### Task requirements
Take the data below and extract the lines from the one with "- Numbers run" to the one with "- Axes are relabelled", inclusive, exactly as written.

### Record excerpts

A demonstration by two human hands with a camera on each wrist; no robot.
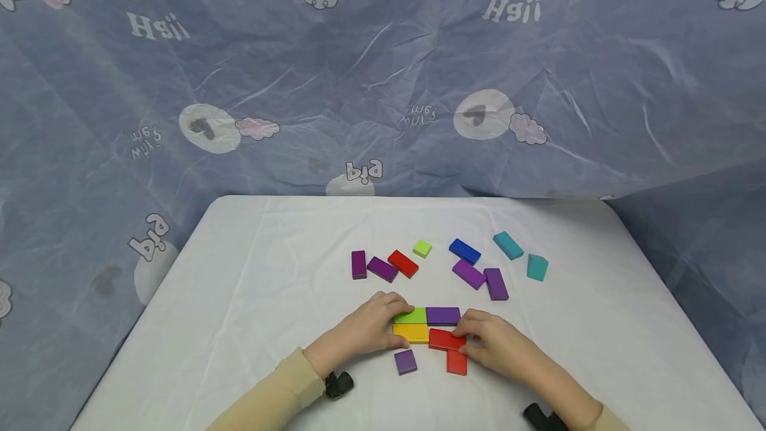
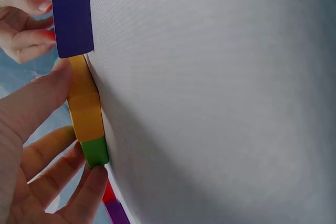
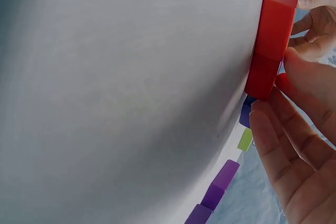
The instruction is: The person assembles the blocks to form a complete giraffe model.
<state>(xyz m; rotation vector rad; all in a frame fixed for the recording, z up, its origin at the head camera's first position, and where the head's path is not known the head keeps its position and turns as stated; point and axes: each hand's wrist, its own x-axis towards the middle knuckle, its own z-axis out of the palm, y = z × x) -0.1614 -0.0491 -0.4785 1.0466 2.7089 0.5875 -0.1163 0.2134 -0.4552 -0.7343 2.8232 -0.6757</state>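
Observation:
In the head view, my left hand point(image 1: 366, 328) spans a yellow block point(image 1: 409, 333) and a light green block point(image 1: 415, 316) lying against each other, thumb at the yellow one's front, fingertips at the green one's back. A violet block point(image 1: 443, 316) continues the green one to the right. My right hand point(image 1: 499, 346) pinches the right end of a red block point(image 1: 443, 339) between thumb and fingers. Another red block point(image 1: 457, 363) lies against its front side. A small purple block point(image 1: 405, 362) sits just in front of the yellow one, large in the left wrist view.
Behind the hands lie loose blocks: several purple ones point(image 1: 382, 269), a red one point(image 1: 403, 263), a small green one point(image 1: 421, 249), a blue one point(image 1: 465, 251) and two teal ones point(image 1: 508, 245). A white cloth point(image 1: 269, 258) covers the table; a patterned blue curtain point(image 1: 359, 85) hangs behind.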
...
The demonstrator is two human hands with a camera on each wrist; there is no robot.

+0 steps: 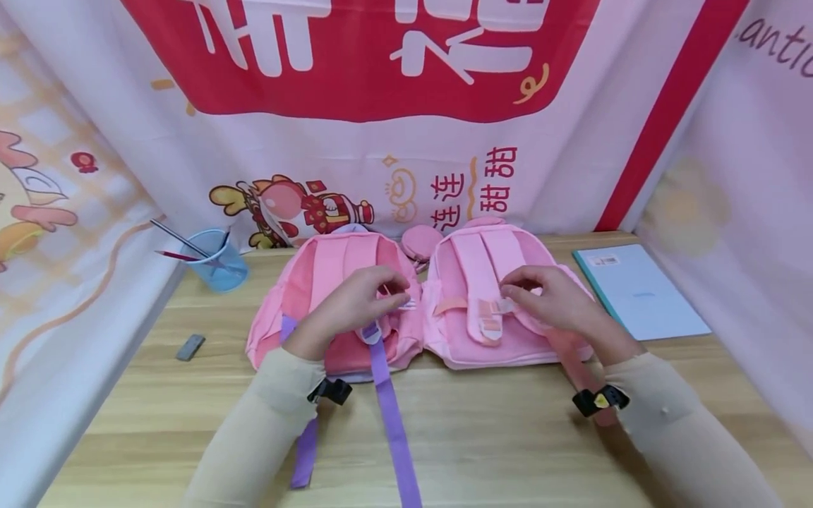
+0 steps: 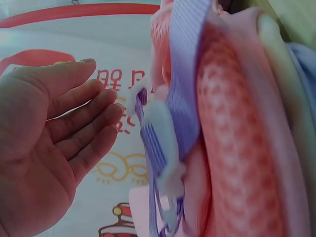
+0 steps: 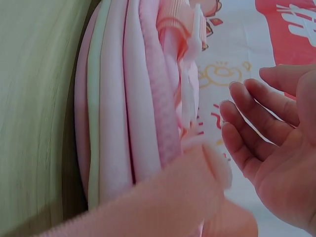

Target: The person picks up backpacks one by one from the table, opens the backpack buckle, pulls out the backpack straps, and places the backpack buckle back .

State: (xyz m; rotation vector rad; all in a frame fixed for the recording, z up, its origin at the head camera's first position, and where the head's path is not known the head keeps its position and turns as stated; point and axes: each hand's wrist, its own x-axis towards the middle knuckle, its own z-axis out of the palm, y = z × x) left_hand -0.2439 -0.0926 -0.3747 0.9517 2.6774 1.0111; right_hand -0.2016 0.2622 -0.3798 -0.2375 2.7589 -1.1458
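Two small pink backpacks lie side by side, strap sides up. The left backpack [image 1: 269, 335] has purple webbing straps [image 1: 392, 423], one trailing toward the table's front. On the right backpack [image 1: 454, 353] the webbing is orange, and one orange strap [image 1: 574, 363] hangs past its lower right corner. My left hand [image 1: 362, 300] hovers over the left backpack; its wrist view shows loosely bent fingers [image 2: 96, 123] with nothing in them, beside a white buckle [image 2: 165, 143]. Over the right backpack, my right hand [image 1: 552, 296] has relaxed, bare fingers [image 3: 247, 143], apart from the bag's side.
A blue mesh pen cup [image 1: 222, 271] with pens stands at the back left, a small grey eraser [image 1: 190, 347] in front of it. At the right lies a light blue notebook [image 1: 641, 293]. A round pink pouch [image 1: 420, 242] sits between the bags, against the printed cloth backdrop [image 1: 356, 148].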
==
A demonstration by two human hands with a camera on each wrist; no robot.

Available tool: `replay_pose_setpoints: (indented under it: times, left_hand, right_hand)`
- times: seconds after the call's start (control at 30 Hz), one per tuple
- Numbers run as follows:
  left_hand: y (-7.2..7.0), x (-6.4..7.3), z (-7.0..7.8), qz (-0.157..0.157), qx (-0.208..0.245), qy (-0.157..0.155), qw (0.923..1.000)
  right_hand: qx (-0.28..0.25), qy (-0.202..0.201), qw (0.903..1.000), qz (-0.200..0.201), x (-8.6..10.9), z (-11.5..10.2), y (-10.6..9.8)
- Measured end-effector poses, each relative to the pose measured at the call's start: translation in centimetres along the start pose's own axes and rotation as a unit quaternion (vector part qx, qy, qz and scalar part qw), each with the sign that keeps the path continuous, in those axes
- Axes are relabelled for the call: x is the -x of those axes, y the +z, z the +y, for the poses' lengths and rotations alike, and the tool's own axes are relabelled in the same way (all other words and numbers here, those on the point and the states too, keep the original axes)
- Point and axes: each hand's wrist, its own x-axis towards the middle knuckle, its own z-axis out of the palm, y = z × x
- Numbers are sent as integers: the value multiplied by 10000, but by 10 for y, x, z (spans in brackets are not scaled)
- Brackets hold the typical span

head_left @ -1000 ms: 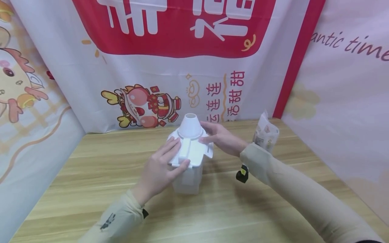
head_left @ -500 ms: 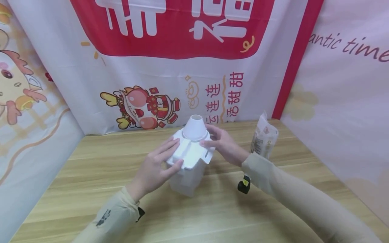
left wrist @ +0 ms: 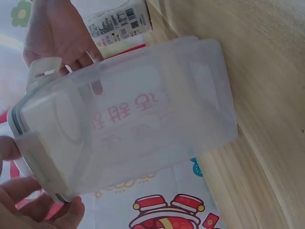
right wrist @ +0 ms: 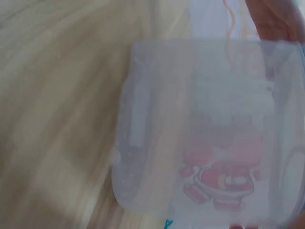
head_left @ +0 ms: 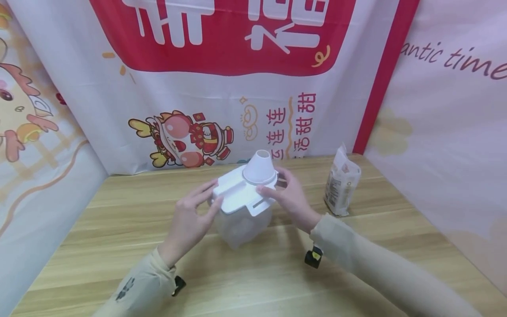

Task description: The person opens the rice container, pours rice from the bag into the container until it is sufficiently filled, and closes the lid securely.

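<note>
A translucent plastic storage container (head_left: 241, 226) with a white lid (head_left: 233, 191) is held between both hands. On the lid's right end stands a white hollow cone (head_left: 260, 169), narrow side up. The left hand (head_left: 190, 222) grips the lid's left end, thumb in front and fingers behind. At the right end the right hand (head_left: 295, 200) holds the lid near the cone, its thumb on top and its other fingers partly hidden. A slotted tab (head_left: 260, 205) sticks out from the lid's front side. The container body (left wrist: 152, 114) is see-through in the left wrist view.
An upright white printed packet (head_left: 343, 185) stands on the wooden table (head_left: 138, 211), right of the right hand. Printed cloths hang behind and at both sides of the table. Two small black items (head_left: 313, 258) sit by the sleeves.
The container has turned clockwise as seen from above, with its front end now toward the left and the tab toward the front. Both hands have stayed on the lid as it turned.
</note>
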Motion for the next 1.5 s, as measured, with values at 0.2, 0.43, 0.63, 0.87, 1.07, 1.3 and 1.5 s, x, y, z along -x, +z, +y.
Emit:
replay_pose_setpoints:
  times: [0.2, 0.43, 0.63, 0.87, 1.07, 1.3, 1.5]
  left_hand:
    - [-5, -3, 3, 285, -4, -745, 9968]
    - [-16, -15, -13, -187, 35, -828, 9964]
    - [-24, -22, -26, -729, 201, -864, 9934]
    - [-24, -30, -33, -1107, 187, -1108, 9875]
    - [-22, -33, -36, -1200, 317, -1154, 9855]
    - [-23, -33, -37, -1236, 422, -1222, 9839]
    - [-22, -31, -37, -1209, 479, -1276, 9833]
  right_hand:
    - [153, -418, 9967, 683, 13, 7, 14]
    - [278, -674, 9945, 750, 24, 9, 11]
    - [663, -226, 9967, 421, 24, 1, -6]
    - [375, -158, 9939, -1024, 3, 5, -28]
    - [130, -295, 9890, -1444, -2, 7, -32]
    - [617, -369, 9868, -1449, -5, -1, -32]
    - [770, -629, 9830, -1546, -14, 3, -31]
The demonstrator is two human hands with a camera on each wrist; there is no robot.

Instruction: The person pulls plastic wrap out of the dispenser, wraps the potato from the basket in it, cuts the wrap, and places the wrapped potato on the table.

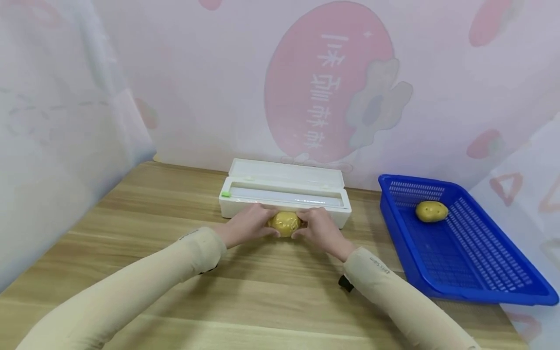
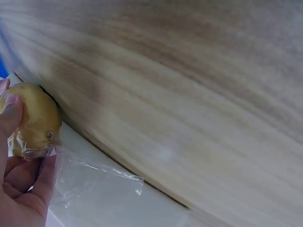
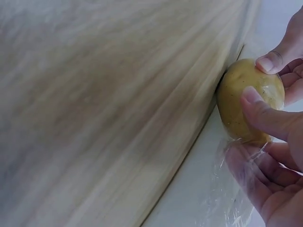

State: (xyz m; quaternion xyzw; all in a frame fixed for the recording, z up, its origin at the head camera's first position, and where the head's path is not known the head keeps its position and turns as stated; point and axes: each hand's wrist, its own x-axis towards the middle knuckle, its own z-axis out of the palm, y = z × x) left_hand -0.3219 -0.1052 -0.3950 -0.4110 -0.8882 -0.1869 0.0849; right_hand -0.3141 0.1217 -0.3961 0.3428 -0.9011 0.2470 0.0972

### Exercise solution
- Numbers run as follows:
  left_hand: y (-7.2..7.0), x (-6.4..7.3), z (-7.0..7.8), qz (-0.157..0.157), qx (-0.208..0.245), qy (-0.157..0.155), qw (0.923..1.000)
  right_hand: qx (-0.28..0.25), qy (-0.202..0.201), qw (0.903..1.000), qz (-0.200..0.201), x (-8.6..10.9), z (-11.5..10.2), y (-10.6..9.8)
- Measured end-effector poses, each relative to the pose measured at the call's start: translation in centimetres along the start pose's own axes and rotation as a unit quaternion (vector part qx, qy, qz and scalar part qw), each with the sign that keeps the path continuous, in those axes
- Axes are relabelled for the call: x is the -x of those axes, y the +z, z the +y, for the poses' lengths and rotations alike, and the tool's own axes are relabelled in the same way (all other words and numbers here, those on the point and the states too, keep the original axes)

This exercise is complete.